Это село называлось Краснополка. Оно на карте даже не обозначено, и генерал не знает, осталось ли от него что-нибудь, поскольку тогда все горело, рушилось.
— Краснополка?.. Краснополка?.. — повторяет генерал, вдруг оживлясь. И с досадой машет рукой.
— Чертова старость! А все-таки вспомнил. Да ведь там же, в Краснополке, мы услышали по радио сообщение, что наша дивизия награждена орденом Красного Знамени?
Он берет у меня статью, близоруко приблизив листки к глазам, лихорадочно листает.
— Я же писал… Ага, смотрите здесь!
«Такое забыть нельзя! — читаю я. — В тяжелой обстановке отступления люди, измотанные непрерывными боями и походами, были взволнованы, потрясены этим известием и благодарили за признание их ратного труда. Многие плакали от радости».
Бывший начальник политотдела вспоминает, что он написал тогда обращение к бойцам. «Слова сами шли из души. Тут были и боль за погибших товарищей, и гнев на проклятых фашистов, и радость от того, что не посрамили знамя, и гордость за наше прекрасное, молодецкое воинство… Представьте, я тоже тогда плакал — такой был накал чувств. Писал — и плакал».

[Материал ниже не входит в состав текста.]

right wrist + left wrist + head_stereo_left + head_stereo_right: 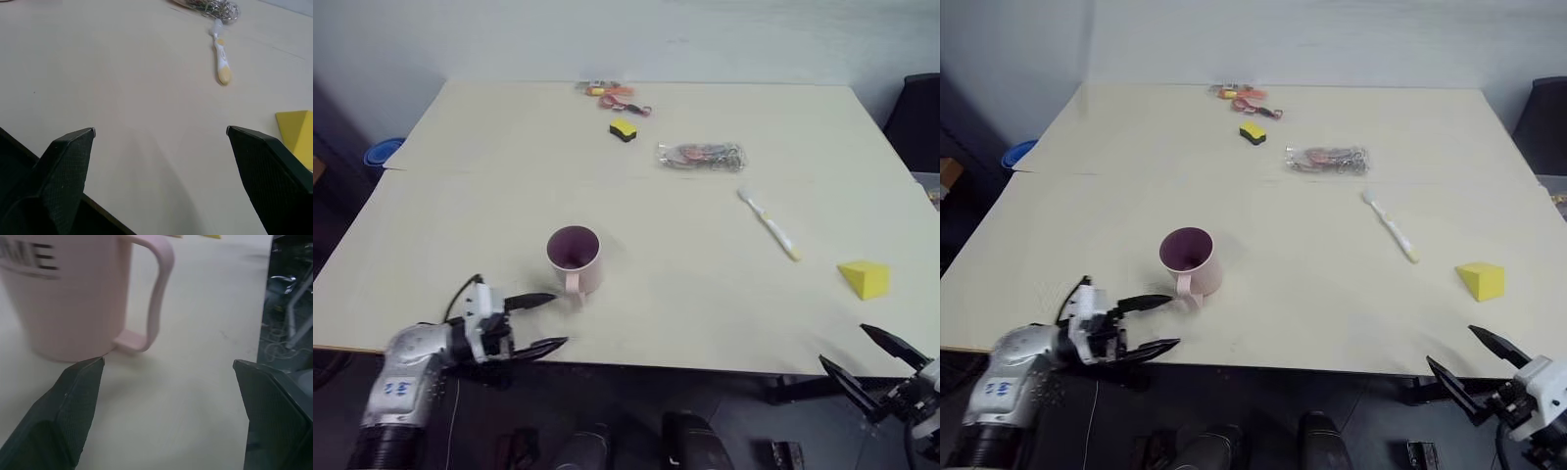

Он обещает поискать эту листовку в своих бумагах и показать ее мне.
— Что у вас еще сохранилось от тех дней?
Петр Сысоевич, усмехнувшись, стучит себя по протезу.
— Значит, вы тогда выбыли из армии? Генерал упрямо качает головой.
— Шиш, да маленько! — так я сказал тем, кто предложил меня комиссовать. Не таков, мол, Ильин, чтобы выбыть из строя в самом начале войны. «Я сказал, — он грозит кулаком, — должен с фрицами рассчитаться за все мои раны, за все передряги!»
— И вас послушали?
— Не могли не послушать. — Он подмигивает. — Я ведь ни в огне не горю, ни в воде не тону…
И чтобы его слова не приняли за бахвальство, поясняет:
— Вот мои приключения только за первый год войны. — Он кладет на стол большую красивую совсем не старческую руку и начинает загибать пальцы. — Окружений — три, ранений — три легких и одно тяжелое, побегов — два: один — удачный — от немецкой стражи и еще один — неудачный — из нашего тылового госпиталя. Три раза тонул, раз пять меня зачисляли в списки пропавших без вести, однажды даже успели домой повестку послать, ан нет, оказался жив курилка! — Он смеется.
— И как же вы справлялись?..
Ильин, видя, что я замялся, подхватывает:
— Как я комиссарил на одной ноге? — Он смеется. — Так же, как и на двух. Мало того, решил попробовать свои силы в качестве командира. Пришлось опять добиваться. Добился. Послали меня на высшие командные курсы. Закончил их и получил полк. Потом бригаду. Потом дивизию… Дошел, можно сказать, на своей деревяшке до самого фашистского логова.
Глаза его задорно блестят.
— В сорок третьем, когда мне дали генерала, немцы каким-то образом дознались про мой протез и объявили через репродукторы бойцам нашего переднего края, что дела, мол, у вас «швах», если над вами одноногих генералов ставят. А бойцы — те по-своему эту весть переиначили. «Швах» то у вас, — сказали, — если наши одноногие ваших двуногих бьют!»
Я смотрю на генерала. Куда делась его недавняя болезненная усталость? Он говорит живо, шутит, лицо разрумянилось.
Но теперь я вспоминаю о его недуге и поднимаюсь, чтобы уйти.
— Надеюсь, что мы еще встретимся?
— Почему — «надеюсь»? — Рукопожатие у генерала неожиданно крепкое. — Обязательно встретимся!
Он загадочно поднимает палец.
— У нас есть о чем поговорить!
* * *Наша следующая встреча произошла года через два, зимой.
— Хочу показать вам кое-что, — сказал Петр Сысоевич и достал с полки, видимо, заранее приготовленную
толстую стопку листков с машинописным текстом. — Вот рукопись, — с гордостью сказал он. — Решил написать, так сказать, книгу жизни. Здесь будет вся война, какой я ее видел, — от старой границы до Одера и Эльбы. Путь в три тысячи километров!